Task goal. Taking the listing below, restate word for word each line from the line with "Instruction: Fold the" to the line with "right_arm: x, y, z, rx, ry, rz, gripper", ends included, and stop there.

- - - -

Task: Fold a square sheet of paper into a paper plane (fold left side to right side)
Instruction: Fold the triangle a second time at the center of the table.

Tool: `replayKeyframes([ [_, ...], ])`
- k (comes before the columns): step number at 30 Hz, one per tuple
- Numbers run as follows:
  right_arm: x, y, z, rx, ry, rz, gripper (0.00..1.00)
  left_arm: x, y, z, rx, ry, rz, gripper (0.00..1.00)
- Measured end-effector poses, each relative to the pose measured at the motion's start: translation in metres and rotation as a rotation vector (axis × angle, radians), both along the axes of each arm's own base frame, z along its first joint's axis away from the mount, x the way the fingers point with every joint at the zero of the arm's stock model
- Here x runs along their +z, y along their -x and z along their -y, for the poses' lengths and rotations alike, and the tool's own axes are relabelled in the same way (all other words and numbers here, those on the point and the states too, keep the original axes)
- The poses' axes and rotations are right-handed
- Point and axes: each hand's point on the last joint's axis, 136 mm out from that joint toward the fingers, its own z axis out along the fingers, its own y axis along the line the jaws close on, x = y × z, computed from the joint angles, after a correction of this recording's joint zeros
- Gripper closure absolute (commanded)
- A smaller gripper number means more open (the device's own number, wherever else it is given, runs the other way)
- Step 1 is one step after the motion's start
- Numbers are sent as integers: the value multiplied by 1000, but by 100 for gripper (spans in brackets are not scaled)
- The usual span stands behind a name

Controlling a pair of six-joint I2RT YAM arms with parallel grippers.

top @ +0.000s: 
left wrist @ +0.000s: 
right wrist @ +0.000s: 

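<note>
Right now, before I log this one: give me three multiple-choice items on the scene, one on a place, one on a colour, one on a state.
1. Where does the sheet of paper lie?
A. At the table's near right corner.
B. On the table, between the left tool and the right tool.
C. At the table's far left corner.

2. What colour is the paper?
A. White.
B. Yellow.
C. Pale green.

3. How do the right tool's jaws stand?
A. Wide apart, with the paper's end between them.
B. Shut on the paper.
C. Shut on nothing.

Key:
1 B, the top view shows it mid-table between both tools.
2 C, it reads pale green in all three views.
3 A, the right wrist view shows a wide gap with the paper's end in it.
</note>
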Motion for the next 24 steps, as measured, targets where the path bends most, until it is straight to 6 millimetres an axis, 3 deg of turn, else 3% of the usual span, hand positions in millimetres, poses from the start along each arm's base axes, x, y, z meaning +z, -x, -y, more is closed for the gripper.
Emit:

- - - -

Written reply.
Instruction: Fold the triangle a second time at the center of the table.

Tool: `replayKeyframes([ [_, ...], ])`
- k (comes before the columns): step number at 30 Hz, one per tuple
- Numbers run as follows:
  right_arm: x, y, z, rx, ry, rz, gripper (0.00..1.00)

This response is done.